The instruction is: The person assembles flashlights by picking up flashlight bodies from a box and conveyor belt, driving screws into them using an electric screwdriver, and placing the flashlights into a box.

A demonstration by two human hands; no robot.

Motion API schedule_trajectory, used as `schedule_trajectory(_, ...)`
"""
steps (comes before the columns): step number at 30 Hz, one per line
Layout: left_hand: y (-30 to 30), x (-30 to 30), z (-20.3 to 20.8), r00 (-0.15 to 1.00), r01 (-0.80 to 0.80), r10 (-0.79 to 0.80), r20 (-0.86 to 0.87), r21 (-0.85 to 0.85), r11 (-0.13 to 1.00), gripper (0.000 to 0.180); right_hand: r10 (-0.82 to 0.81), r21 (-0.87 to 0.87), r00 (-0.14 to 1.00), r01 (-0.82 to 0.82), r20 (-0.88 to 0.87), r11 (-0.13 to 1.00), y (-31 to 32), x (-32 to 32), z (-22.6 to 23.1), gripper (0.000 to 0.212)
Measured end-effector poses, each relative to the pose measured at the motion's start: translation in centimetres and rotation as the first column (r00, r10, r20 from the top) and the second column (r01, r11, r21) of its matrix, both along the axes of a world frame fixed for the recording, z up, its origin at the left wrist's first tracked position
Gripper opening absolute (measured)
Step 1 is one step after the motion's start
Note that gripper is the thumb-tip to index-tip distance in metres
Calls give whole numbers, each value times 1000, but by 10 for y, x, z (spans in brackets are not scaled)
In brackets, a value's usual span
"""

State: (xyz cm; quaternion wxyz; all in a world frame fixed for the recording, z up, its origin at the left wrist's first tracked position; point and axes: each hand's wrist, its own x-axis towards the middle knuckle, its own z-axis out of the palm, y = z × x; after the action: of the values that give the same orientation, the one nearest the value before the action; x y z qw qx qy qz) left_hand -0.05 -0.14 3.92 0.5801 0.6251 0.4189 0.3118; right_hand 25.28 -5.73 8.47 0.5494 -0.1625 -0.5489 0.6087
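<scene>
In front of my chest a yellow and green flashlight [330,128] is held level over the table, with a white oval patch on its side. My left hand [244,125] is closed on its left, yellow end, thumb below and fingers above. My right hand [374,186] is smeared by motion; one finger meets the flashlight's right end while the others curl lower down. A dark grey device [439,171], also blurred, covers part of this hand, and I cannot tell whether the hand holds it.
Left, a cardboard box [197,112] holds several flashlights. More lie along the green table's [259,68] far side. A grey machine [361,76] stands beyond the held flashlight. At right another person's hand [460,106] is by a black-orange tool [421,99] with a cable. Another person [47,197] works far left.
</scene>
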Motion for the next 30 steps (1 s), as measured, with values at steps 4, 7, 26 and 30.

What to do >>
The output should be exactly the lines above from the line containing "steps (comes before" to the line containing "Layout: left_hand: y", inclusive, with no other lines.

Written solution >>
steps (comes before the columns): step number at 30 Hz, one per line
Layout: left_hand: y (-30 to 30), x (-30 to 30), z (-20.3 to 20.8), r00 (-0.15 to 1.00), r01 (-0.80 to 0.80), r10 (-0.79 to 0.80), r20 (-0.86 to 0.87), r21 (-0.85 to 0.85), r11 (-0.13 to 1.00), gripper (0.000 to 0.180); right_hand: r10 (-0.82 to 0.81), r21 (-0.87 to 0.87), r00 (-0.14 to 1.00), r01 (-0.82 to 0.82), r20 (-0.88 to 0.87), r11 (-0.13 to 1.00), y (-31 to 32), x (-32 to 32), z (-22.6 to 23.1), gripper (0.000 to 0.212)

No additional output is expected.